▶ [About this task] Without any pictures, the records below should be reproduced exactly.

(Saved data entries)
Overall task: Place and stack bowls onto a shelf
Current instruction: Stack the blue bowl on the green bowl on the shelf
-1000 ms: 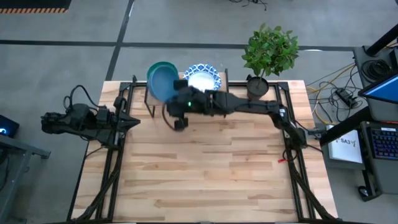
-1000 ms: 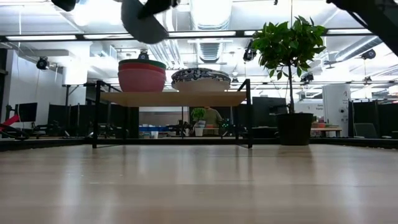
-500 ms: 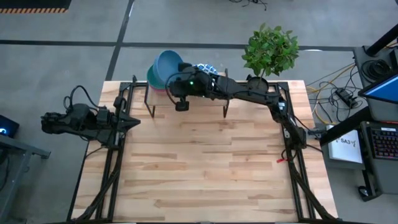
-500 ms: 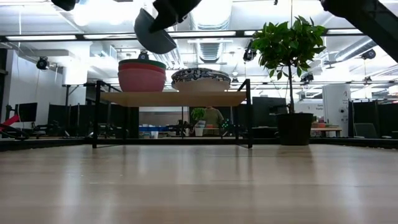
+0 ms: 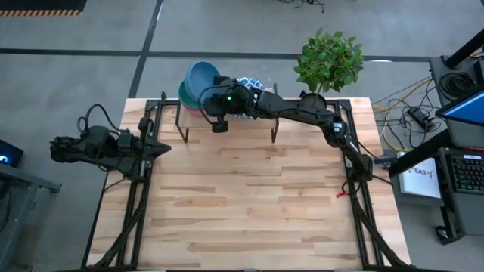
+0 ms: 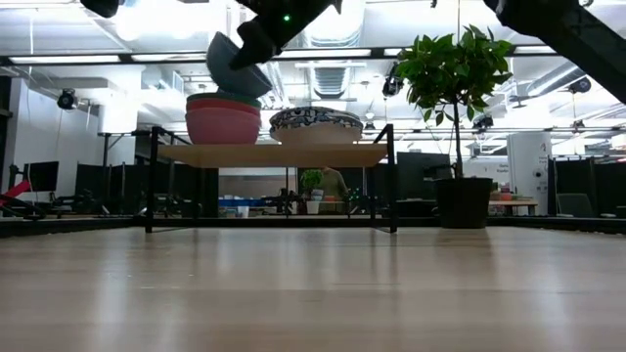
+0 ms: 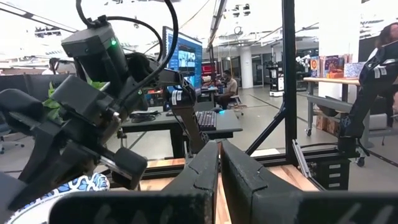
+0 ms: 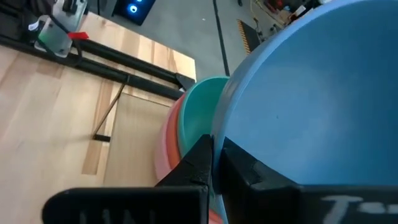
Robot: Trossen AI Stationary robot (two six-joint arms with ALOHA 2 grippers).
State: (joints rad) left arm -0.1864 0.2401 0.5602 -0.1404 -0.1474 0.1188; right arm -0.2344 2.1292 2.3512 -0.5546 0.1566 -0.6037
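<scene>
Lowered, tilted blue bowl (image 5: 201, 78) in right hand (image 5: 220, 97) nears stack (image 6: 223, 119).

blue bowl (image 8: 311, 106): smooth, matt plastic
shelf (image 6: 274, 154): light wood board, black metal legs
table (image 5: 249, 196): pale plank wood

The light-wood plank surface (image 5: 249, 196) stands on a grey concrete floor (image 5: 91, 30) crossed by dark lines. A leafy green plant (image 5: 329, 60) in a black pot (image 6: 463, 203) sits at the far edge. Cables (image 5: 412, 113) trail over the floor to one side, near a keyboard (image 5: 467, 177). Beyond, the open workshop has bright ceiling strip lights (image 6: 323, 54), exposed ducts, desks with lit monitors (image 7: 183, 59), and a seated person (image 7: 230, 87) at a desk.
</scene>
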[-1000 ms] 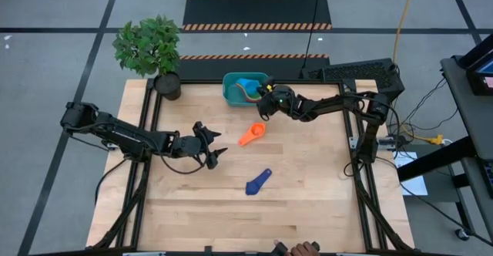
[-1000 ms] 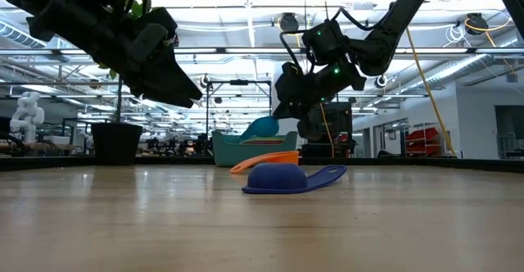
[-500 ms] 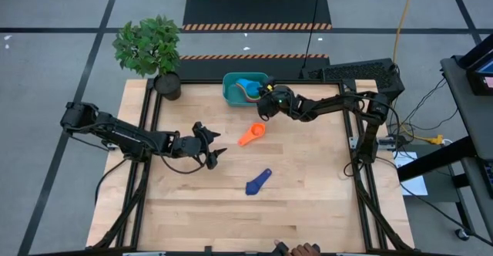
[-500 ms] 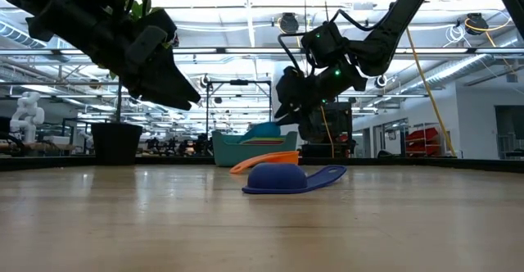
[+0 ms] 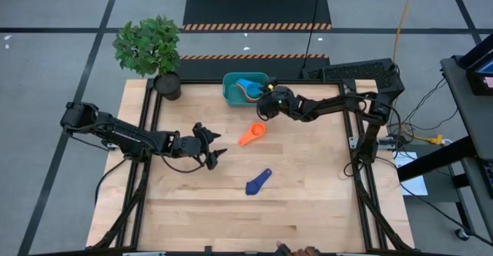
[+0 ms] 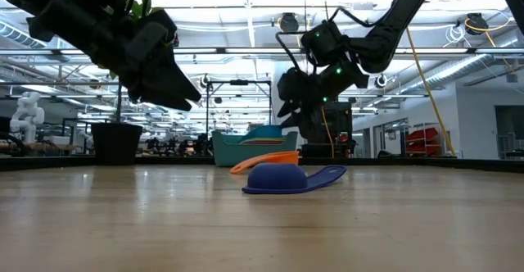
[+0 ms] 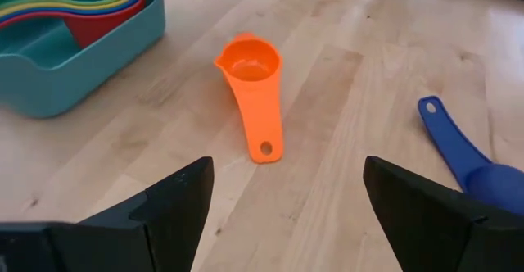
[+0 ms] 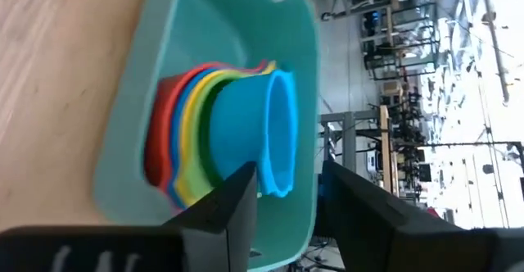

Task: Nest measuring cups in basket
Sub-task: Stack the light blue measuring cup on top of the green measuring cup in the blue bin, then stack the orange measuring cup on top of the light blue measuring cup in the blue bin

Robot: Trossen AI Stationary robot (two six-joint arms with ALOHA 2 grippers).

▶ [Your solution]
Overall task: Place and stack bowls onto a shelf
Current instruction: Stack the blue bowl on the green bowl on the shelf
-1000 ms: 
-1000 ms: 
-500 ms: 
-500 ms: 
+0 ms: 
+0 ms: 
+0 ms: 
+0 ms: 
Robot: Trossen AI Stationary robot (two six-joint arms with ALOHA 2 grippers).
State: (joints rad) left arm -0.1864 0.2401 0.5602 -0.1404 -0.1474 0.1188; right arm -0.2344 2.1292 2.3512 -0.5546 0.1566 -0.6037
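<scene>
Lowered, tilted blue bowl (image 5: 201, 78) in right hand (image 5: 220, 97) nears stack (image 6: 223, 119).

blue bowl (image 8: 311, 106): smooth, matt plastic
shelf (image 6: 274, 154): light wood board, black metal legs
table (image 5: 249, 196): pale plank wood

The light-wood plank surface (image 5: 249, 196) stands on a grey concrete floor (image 5: 91, 30) crossed by dark lines. A leafy green plant (image 5: 329, 60) in a black pot (image 6: 463, 203) sits at the far edge. Cables (image 5: 412, 113) trail over the floor to one side, near a keyboard (image 5: 467, 177). Beyond, the open workshop has bright ceiling strip lights (image 6: 323, 54), exposed ducts, desks with lit monitors (image 7: 183, 59), and a seated person (image 7: 230, 87) at a desk.
</scene>
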[-1000 ms] 
[-1000 ms] 
[-500 ms] 
[-500 ms] 
[+0 ms] 
[+0 ms] 
[+0 ms] 
[+0 ms] 

Task: Nest measuring cups in basket
Sub-task: Stack the light blue measuring cup on top of the green measuring cup in the blue bin, then stack the orange measuring cup on top of the light blue measuring cup in the blue bin

Robot: Trossen AI Stationary robot (two six-joint arms with ALOHA 2 grippers).

There is nothing more to add to the answer.